What you should do
Once the line with "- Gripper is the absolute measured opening" is found in the data, output it and each following line exactly, up to and including the line with "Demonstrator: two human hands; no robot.", and nothing before or after.

Dataset excerpt
=== Begin Enclosure ===
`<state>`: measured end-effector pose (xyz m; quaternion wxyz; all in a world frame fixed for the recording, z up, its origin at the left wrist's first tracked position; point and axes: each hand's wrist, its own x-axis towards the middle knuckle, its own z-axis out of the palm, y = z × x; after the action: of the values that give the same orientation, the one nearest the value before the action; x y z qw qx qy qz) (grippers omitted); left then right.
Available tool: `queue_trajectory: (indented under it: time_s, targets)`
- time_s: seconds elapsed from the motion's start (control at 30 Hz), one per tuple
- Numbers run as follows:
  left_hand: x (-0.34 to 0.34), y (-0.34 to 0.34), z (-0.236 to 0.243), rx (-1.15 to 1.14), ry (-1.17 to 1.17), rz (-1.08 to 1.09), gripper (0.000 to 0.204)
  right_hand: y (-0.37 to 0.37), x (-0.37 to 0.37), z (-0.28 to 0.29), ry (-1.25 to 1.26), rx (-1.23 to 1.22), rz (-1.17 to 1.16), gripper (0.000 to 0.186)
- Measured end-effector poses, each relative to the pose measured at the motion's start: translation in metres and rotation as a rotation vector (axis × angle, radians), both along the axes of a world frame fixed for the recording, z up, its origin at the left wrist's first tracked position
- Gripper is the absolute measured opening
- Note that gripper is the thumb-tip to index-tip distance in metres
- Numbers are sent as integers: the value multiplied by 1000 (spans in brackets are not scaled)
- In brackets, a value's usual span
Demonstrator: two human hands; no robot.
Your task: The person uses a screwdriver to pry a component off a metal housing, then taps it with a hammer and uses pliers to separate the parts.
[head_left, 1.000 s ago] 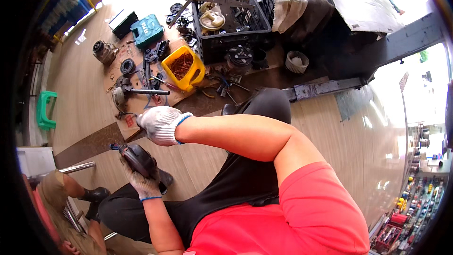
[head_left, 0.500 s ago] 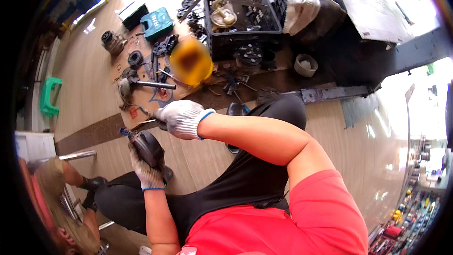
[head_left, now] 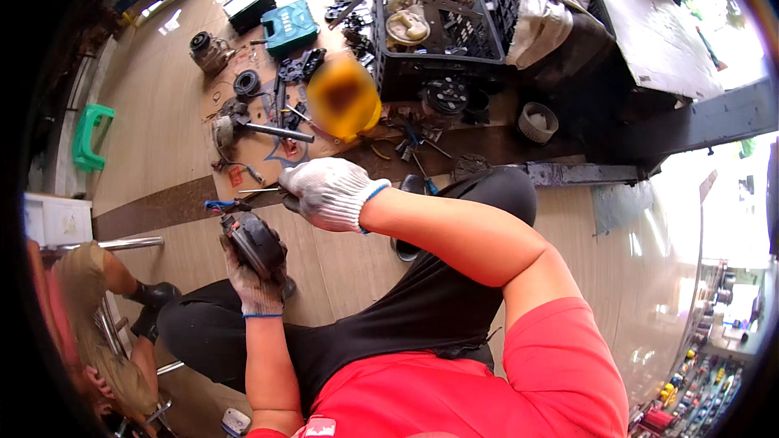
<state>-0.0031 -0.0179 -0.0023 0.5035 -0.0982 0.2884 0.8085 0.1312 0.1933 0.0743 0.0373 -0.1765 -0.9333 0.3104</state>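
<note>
Hands (head_left: 251, 288) (head_left: 334, 193) farther apart, thin tool (head_left: 261, 190) crosswise, tip leftward.

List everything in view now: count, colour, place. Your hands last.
Rounded part: 1, black, in the left hand
Thin tool: 1, silver shaft, in the right hand
Cardboard: at least 1 sheet, tan, on the floor
Loose parts: many, mostly dark, on the cardboard
Case: 1, teal, upper left
Crate: at least 1, black, top middle
Container: 1, yellow, blurred, left of the crate
Round tub: 1, off-white, right of the crate
Cloth: 1 heap, beige, upper right
Beam: 1, grey, far right
Stool: 1, green, far left
Shelf goods: many, mixed colours, lower right
Other person: 1, brown trousers, lower left
Shirt: 1, red, bottom
Legs: 2, black trousers, lower middle
Hands: 2, whitish gloves, left of centre
</note>
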Motion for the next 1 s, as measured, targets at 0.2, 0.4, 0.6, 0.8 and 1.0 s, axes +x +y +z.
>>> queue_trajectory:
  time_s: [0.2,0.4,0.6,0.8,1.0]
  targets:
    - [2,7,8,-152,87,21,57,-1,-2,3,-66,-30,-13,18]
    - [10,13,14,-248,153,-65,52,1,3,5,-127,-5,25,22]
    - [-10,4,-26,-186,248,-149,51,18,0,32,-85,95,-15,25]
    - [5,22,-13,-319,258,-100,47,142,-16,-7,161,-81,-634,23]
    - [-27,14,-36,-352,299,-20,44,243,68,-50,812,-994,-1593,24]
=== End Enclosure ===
Exercise answer
- Gripper is the absolute measured opening
- Note that gripper is the thumb-tip to index-tip distance in metres
- Numbers are sent as integers: the value multiplied by 1000 (spans in brackets are not scaled)
- In brackets, a value's usual span
Demonstrator: two human hands; no robot.

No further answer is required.